_AIM OF THE TASK_
Transcribe the data that follows in full. Leave out the pictures.

= Beginning of Section =

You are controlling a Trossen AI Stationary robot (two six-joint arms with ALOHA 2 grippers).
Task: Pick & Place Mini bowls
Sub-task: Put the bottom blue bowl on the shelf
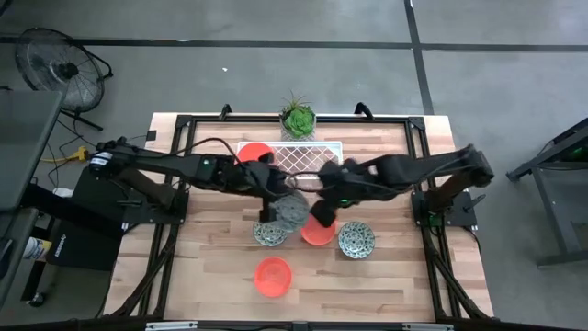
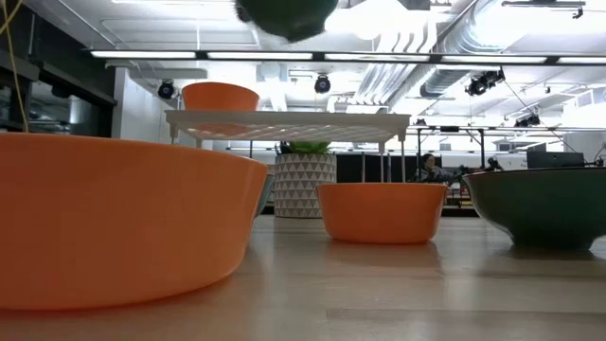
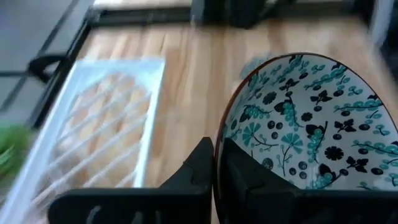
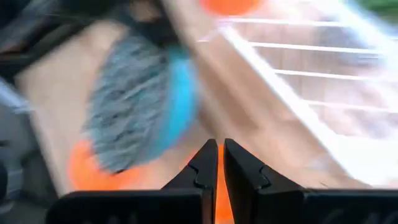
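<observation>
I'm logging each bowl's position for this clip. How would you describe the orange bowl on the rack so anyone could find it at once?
Start at the white wire rack at the table's far edge, just in front of the potted plant. On the rack's left end sits a plain orange bowl. It is the only bowl raised on the rack; the other orange ones rest on the tabletop.

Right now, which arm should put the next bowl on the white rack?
Left. The left gripper pinches the rim of a speckled bowl, lifted near the rack; the right gripper looks shut and empty.
</observation>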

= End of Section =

_RESPONSE BELOW_
You are controlling a Trossen AI Stationary robot (two six-joint arms with ALOHA 2 grippers).
Task: Pick & Place Mini bowls
Sub-task: Put the bottom blue bowl on the shelf
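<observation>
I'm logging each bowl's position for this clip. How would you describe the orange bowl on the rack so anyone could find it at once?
Start at the white wire rack at the table's far edge, just in front of the potted plant. On the rack's left end sits a plain orange bowl. It is the only bowl raised on the rack; the other orange ones rest on the tabletop.

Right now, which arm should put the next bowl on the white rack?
Left. The left gripper pinches the rim of a speckled bowl, lifted near the rack; the right gripper looks shut and empty.
</observation>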

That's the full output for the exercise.